### Exercise
Copy out exactly the lines spanning the line with "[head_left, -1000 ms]" to the line with "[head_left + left", inclusive, from the data underneath, with no pictures.

### Exercise data
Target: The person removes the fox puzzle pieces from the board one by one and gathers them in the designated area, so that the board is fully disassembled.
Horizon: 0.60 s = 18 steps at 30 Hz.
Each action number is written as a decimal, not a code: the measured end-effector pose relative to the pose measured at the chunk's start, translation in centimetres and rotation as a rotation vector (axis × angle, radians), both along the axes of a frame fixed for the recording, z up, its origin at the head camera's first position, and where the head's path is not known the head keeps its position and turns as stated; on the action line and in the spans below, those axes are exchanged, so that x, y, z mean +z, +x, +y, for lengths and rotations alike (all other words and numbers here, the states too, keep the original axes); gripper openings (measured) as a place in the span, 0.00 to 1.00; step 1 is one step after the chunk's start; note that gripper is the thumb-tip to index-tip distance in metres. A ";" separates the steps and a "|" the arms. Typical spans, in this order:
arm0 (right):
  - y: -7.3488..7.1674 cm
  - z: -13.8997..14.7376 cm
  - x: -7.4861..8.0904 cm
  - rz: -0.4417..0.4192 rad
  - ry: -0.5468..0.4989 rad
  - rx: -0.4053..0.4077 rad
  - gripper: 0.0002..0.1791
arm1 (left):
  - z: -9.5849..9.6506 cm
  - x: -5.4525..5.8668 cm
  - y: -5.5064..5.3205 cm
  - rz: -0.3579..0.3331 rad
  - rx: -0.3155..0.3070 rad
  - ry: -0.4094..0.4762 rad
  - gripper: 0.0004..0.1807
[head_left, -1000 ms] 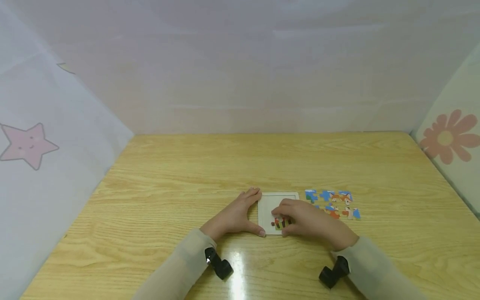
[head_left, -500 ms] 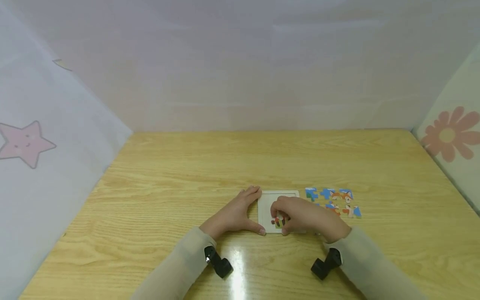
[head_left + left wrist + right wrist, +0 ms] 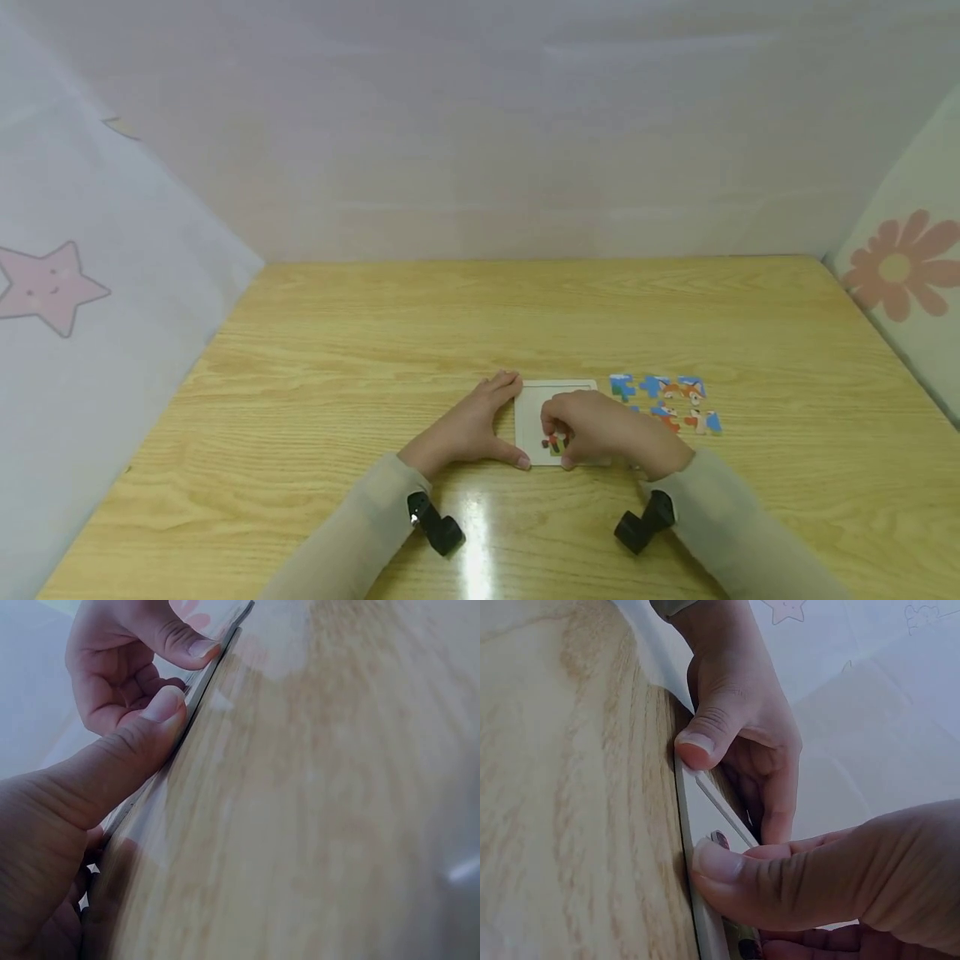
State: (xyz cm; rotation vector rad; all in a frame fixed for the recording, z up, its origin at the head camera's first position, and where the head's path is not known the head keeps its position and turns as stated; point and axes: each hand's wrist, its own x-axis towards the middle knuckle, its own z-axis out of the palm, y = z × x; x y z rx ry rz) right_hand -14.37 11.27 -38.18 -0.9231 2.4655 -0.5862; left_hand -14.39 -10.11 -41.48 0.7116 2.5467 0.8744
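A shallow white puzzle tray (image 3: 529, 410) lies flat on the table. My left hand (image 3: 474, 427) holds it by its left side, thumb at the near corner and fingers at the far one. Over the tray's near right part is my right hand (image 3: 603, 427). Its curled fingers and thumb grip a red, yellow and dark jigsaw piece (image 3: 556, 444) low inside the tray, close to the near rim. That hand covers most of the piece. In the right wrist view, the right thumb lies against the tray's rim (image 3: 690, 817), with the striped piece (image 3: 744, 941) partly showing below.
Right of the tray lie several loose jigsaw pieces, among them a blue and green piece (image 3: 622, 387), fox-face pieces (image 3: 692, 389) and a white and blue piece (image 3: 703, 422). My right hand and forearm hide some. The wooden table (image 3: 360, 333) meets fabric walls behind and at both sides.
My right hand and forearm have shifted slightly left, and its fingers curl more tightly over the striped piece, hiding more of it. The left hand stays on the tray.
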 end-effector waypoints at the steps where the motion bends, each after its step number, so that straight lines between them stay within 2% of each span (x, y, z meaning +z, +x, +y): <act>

### Solution to the exercise
[head_left, -1000 ms] 
[head_left, -500 ms] 
[head_left + left wrist + right wrist, +0 ms] 

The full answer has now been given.